▶ [TASK OBJECTIVE] Scan the lines below for the word "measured". Copy each line you find it in.

===== DATA SHOWN =====

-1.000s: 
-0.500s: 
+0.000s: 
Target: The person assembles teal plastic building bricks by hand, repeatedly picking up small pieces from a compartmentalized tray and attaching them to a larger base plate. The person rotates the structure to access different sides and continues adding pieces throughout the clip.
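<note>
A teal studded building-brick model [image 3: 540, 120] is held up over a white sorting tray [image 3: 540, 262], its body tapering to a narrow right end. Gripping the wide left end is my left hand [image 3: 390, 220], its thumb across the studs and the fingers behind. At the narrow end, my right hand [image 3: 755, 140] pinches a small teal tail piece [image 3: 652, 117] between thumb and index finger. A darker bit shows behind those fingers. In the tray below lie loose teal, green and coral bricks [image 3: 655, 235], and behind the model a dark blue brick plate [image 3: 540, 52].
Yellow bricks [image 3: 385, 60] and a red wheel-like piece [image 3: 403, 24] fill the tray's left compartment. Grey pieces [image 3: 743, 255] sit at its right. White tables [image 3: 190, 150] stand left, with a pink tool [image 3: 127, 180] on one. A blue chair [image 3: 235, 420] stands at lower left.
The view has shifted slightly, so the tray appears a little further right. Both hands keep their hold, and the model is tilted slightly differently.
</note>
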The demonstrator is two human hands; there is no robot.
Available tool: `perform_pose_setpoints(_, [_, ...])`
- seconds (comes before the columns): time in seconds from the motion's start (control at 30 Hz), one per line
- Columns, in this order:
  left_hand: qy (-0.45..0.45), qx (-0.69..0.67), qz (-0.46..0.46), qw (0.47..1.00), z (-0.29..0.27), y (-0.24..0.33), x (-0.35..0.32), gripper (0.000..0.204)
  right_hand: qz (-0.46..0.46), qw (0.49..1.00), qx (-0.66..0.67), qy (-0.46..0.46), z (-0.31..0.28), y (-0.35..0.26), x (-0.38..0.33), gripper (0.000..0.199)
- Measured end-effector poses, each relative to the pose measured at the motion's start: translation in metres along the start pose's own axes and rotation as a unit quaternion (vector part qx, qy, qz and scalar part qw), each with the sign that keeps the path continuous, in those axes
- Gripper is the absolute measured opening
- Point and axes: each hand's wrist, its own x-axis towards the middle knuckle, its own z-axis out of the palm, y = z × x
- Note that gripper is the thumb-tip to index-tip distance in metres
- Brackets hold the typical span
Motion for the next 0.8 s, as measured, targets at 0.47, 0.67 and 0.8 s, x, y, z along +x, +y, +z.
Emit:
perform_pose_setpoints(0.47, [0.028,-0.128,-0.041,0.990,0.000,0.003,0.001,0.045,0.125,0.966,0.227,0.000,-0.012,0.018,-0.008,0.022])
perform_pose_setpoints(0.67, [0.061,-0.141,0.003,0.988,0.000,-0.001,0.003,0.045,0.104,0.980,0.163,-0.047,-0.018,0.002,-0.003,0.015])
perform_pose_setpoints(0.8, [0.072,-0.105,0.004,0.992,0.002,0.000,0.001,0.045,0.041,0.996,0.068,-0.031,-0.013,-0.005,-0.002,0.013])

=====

▶ [REPLY]
- Measured end-effector poses, each relative to the pose measured at the motion's start: translation in metres along the start pose's own axes and rotation as a unit quaternion (vector part qx, qy, qz and scalar part qw), each with the sign that keeps the path continuous, in those axes
- Gripper is the absolute measured opening
Motion for the next 0.8 s, as measured, targets at 0.47, 0.67 and 0.8 s, x, y, z along +x, +y, +z.

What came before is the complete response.